Gallbladder carcinoma (GBC), which has high invasion and metastasis risks, remains the most common biliary tract malignancy. Surgical resection for GBC is the only effective treatment, but most patients miss the opportunity for curative surgery because of a lack of timely diagnosis. The aim of this study was to identify and verify early candidate diagnostic and prognostic RNA methylation related genes for GBC via integrated transcriptome bioinformatics analysis. Lists of GBC-related genes and methylation-related genes were collected from public databases to screen differentially expressed genes (DEGs) by using the limma package and the RobustRankAggreg (RRA) package. The core genes were collected with batch effects corrected by the RRA algorithm through protein interaction network analysis, signaling pathway enrichment analysis and gene ranking. Four modules obtained from four public microarray datasets were found to be related to GBC, and FGA, F2, HAO1, CFH, PIPOX, ITIH4, GNMT, MAT1A, MTHFD1, HPX, CTH, EPHX2, HSD17B6, AKR1C4, CFHR3, ENNP1, and NAT2 were revealed to be potential hub genes involved in methylation-related pathways and bile metabolism-related pathways. Among these, FGA, CFH, F2, HPX, and PIPOX were predicted to be methylated genes in GBC, but POPIX had no modification sites for RNA methylation. Furthermore, survival analysis of TCGA (the Cancer Genome Atlas) database showed that six genes among the hub genes, FGA, CFH, ENPP1, CFHR3, ITIH4, and NAT2, were highly expressed and significantly correlated with worse prognosis. Gene correlation analysis revealed that the FGA was positively correlated with the ENPP1, NAT2, and CFHR3, while CFH was positively correlated with the NAT2, CFHR3, and FGA. In addition, the results of immunohistochemistry (IHC) showed that the expressions of FGA, F2, CFH, PIPOX, ITIH4, GNMT, MAT1A, MTHFD1, HPX, CFHR3, NAT2, and ENPP1 were higher in GBC tissues than that in control tissues. In conclusion, two genes, FGA and CFH, were identified as RNA methylation-related genes also involved in bile metabolism in GBC, which may be novel biomarkers to early diagnose and evaluate prognosis for GBC.

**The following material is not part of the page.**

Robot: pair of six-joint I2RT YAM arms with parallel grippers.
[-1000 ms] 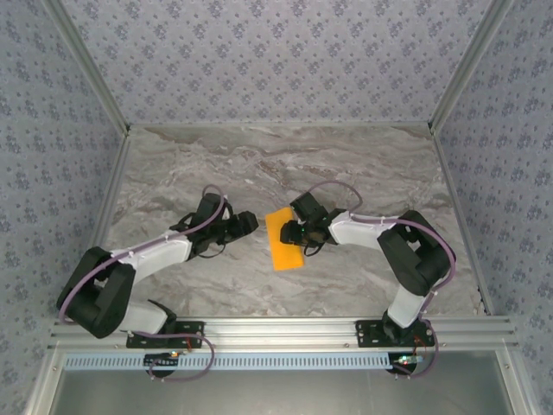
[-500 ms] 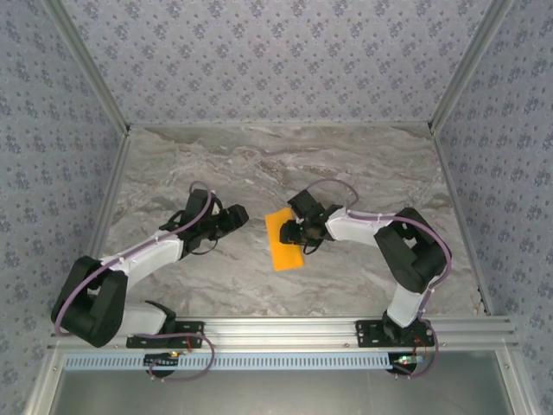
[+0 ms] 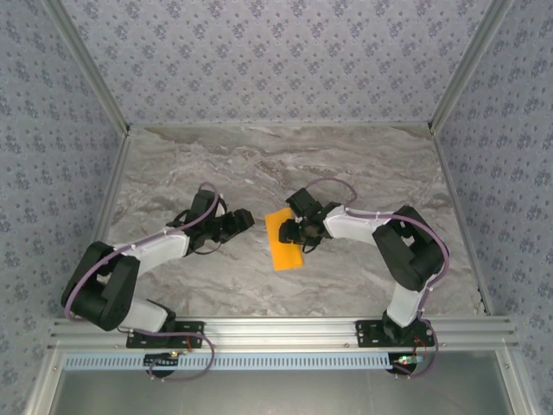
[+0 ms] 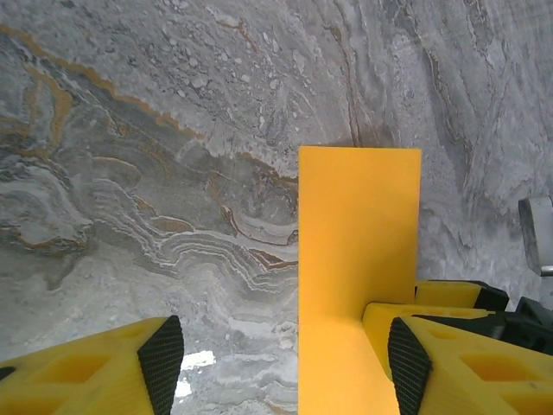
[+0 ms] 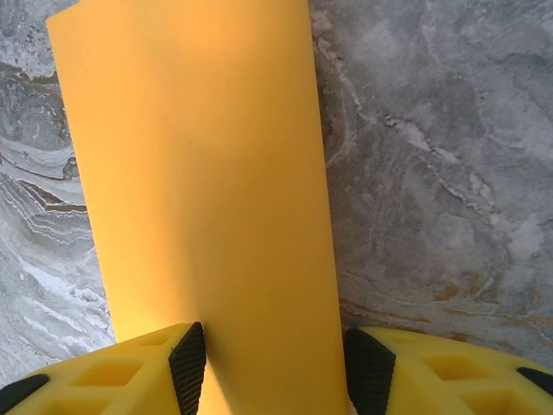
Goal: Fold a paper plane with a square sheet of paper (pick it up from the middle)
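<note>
Ideally the left gripper [image 3: 247,221], jaws wide, takes the folded square sheet of paper [image 3: 285,251] squarely by its edge while the right gripper [image 3: 294,232], jaws half-parted, steadies it mid-table [image 3: 216,156].

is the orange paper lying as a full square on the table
No, from above the paper is a narrow rectangle, clearly longer than wide.

The thin bright orange sheet of paper [image 3: 283,239] shows as a plain, unmarked narrow rectangle, longer than it is wide, with straight edges and square corners. It lies flat on the grey marbled tabletop [image 3: 259,164] near its middle, with its long sides slightly tilted in the top view.
</note>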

Keywords: RNA methylation; bile metabolism; bioinformatics; biomarkers; differentially expressed genes; gallbladder carcinoma.

Figure 1

Workflow chart of mining of RNA methylation-related genes in gallbladder carcinoma.

Figure 2

Collection of differentially expressed genes (DEGs) in GBC. (A) Venn diagram of four RNA microarray datasets (GSE45001, GSE31370, GSE26566, and GSE76633). (B) heat map of differentially expressed genes. Each column represents one dataset and each row represents one gene. Green represents a lower expression level, red represents higher expression levels, and white represents that there is no different expression amongst the genes. The number in each rectangle represents the normalized gene expression level.

Figure 3

Functional enrichment analysis. (A) co-expression of the DEGs. (B) the DEGs enriched pathway analysis.

Figure 4

Annotation of core genes. (A) volcano plots for DECs in GBC based on the four microarray datasets from GEO. (B) the levels of methylation of hub genes between the control and GBC cases from TCGA database.

Figure 5

Survival analysis of the core genes in GBC patients through TCGA database. (A) survival analysis of FGA. (B) survival analysis of CFH. (C) survival analysis of ENPP1. (D) survival analysis of CFHR3. (E) survival analysis of ITIH4. (F) survival analysis of NAT2.

Figure 6

The correlation coefficients among 17 core genes from the TCGA CHOL dataset. (A) the details of correlation coefficients by Pearson statistical analysis among 17 core genes. (B) the genes positively correlated with FGA and CFH.

Figure 7

Immunohistochemistry of FGA, F2, CFH, PIPOX, ITIH4, GNMT, MAT1A, MTHFD1, HPX, CTH, CFHR3, ENNP1, and NAT2 in clinical GBC and control specimens.